**What to produce:**
For the data below, restate word for word only the lines from the line containing "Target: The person" through the line containing "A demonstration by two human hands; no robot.", both ends included.

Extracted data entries

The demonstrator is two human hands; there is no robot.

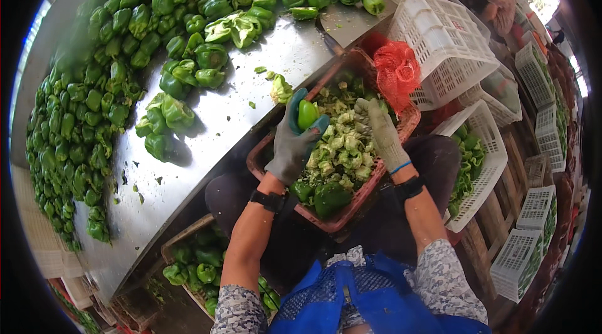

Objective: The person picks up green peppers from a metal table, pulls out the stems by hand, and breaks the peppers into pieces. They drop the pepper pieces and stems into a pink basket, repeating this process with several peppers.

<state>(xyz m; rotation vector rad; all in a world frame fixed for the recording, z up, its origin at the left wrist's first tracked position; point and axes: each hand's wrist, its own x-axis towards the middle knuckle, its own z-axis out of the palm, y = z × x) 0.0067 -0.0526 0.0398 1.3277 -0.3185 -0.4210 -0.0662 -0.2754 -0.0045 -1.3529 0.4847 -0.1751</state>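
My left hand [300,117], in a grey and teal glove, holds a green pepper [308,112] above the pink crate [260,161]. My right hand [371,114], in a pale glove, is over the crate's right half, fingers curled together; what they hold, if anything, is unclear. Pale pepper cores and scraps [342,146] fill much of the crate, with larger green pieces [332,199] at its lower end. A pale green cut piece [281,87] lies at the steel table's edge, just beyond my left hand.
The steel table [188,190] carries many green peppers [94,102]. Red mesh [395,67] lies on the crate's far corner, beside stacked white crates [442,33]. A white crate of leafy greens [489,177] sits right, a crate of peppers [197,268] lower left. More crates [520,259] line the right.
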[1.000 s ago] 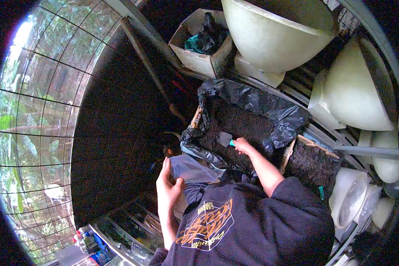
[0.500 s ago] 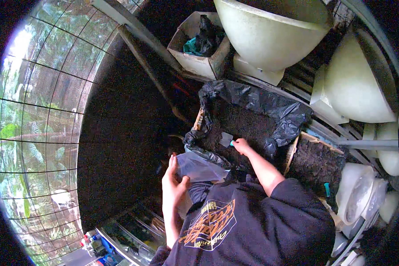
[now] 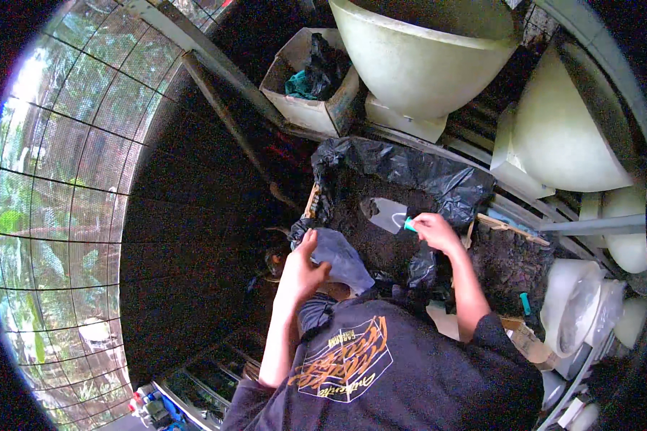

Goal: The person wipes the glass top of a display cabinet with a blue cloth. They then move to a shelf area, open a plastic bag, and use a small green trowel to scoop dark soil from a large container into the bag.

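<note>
My left hand [image 3: 303, 271] grips the edge of a translucent plastic bag [image 3: 339, 257], thumb and fingers closed on it. The bag hangs open at the near left edge of a box lined with black plastic sheeting [image 3: 402, 159]. Dark soil [image 3: 352, 190] fills the box. My right hand [image 3: 436, 231] is closed round the teal handle of a small trowel [image 3: 390, 216]. Its pale, flat blade points left over the soil, with a little dark soil near the tip. The bottom of the bag is hidden.
Beyond the box stand a carton [image 3: 305, 108] with dark and green plastic in it and large pale basins [image 3: 424, 65]. More soil [image 3: 507, 269] and a teal-handled tool [image 3: 525, 303] lie at the right, beside clear plastic containers [image 3: 571, 302]. Wire mesh [image 3: 65, 215] runs along the left.
The trowel has moved right and its blade now shows more fully, with soil near its tip. My right hand has risen with it. My left hand and the bag have shifted slightly right and up.
</note>
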The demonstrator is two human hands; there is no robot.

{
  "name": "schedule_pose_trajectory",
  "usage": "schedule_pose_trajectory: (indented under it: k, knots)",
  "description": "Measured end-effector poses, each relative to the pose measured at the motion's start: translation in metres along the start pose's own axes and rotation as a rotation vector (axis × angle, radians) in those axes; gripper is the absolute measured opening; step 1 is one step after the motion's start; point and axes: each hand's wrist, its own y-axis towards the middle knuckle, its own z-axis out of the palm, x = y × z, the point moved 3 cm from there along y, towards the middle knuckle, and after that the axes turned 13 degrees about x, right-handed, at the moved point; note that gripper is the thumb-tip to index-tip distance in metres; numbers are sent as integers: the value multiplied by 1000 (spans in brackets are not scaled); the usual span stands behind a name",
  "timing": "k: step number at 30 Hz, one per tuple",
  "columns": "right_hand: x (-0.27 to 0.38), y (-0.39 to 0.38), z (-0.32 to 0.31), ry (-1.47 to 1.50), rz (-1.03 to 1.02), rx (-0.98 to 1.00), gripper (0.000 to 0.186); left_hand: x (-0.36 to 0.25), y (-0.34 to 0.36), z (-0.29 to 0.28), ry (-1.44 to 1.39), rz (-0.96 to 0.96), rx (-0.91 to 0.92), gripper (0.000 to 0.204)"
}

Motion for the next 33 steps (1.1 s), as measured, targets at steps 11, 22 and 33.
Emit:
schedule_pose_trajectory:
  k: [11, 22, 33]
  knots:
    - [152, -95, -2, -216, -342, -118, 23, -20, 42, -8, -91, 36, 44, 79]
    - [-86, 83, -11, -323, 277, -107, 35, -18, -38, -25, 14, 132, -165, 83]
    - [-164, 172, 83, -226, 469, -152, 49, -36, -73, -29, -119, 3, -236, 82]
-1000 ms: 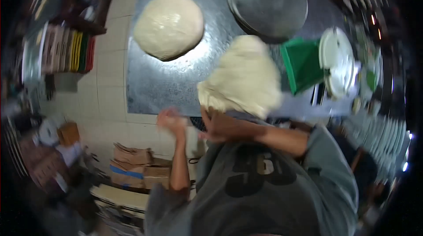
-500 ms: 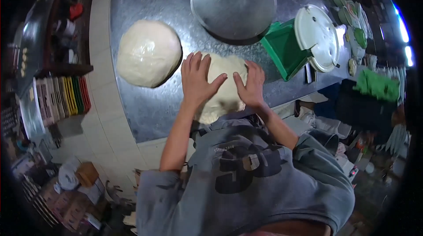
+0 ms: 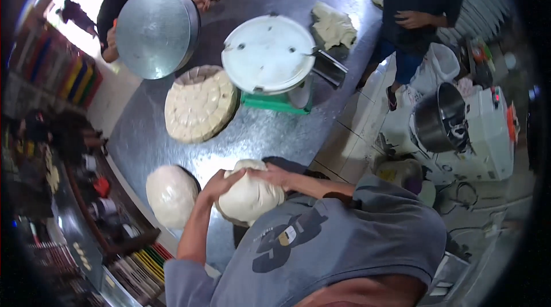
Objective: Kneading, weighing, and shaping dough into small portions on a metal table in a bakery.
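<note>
My left hand (image 3: 221,182) grips the left side of a pale dough mass (image 3: 249,198) near the table's front edge, fingers bent over its top. On its upper right, my right hand (image 3: 271,175) also grips it, with the fingers partly hidden in the folds. A smooth dough mound (image 3: 171,195) sits to the left. Farther back lies a round of dough pressed into many portions (image 3: 200,115), beside a green scale (image 3: 275,103) with a white round plate (image 3: 267,51).
A person (image 3: 117,20) across the steel table (image 3: 138,129) holds a round metal pan (image 3: 152,34) upright. Another person (image 3: 419,3) stands right, near loose dough (image 3: 333,28). A mixing bowl (image 3: 436,120) and white machine (image 3: 488,135) are on the right; shelving (image 3: 115,221) is left.
The view has swung round toward the table's far side. The pan is lifted, exposing the portioned dough. My dough is more bunched, and my hands have moved closer together over it.
</note>
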Action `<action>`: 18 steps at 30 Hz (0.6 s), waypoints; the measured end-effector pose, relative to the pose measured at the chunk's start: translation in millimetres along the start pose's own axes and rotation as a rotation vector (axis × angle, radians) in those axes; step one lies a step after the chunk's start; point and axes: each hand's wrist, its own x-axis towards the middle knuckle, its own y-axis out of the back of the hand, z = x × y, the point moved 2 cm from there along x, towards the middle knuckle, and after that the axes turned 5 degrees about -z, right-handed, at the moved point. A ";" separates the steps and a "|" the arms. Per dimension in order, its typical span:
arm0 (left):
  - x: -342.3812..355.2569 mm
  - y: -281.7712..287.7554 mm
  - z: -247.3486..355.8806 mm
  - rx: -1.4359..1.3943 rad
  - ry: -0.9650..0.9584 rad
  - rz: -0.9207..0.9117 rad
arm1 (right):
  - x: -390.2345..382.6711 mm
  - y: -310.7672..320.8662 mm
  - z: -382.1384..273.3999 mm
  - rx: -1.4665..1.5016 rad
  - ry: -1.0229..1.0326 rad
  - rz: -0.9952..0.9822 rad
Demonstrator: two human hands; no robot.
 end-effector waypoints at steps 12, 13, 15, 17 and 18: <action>-237.7 34.2 3.4 0.081 -1.091 1.447 | -111.1 -160.2 -174.0 -1.334 1.977 -0.004; -226.0 12.5 -5.1 0.272 -1.132 1.342 | -114.5 -145.3 -155.3 -1.311 2.055 0.001; -178.5 -48.1 -20.3 0.327 -1.115 1.376 | -115.6 -104.8 -103.1 -1.447 1.762 -0.086; -138.4 -112.3 -32.9 0.209 -0.783 1.093 | -122.0 -56.6 -50.4 -1.477 1.283 0.005; -126.8 -141.2 -43.2 0.059 -0.484 0.827 | -125.3 -31.7 -26.1 -1.463 0.832 -0.010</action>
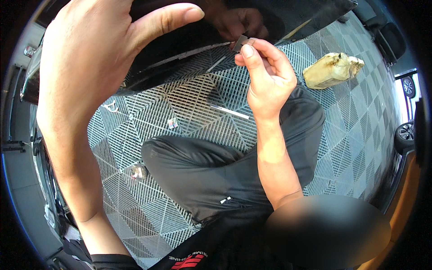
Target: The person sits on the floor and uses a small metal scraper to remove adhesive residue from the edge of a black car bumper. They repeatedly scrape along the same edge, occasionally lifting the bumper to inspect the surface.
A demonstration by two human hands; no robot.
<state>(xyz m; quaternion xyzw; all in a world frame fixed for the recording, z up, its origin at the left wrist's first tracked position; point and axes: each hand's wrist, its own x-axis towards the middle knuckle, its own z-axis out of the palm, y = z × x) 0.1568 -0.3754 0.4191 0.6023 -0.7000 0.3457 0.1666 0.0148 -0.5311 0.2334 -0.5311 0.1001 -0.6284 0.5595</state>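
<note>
My right hand [270, 74] pinches a small flat metal blade, like a razor blade [240, 43], between thumb and fingers. The blade is at the lower edge of a glossy black car panel [180, 45], where a pale, worn-looking line runs along the rim; whether it touches is hard to tell. On the left, my left hand [87, 49] is raised large and close in front of the panel. Its thumb is stretched out and apart, nothing shows in it, and its fingertips are cut off by the upper edge of the view.
A cream, crumpled-topped container [330, 72] stands on the grey grid floor [351, 135] at right. Between panel and my crossed legs [193, 159] lie a white strip [230, 112] and a small colourful scrap [173, 123]. A small clear container [137, 172] sits by my knee.
</note>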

**Written response:**
Target: The person sits on the floor and uses a small metal scraper to remove adhesive residue from the edge of a black car bumper. They repeatedly scrape along the same edge, occasionally lifting the bumper to inspect the surface.
A demonstration by two human hands; no robot.

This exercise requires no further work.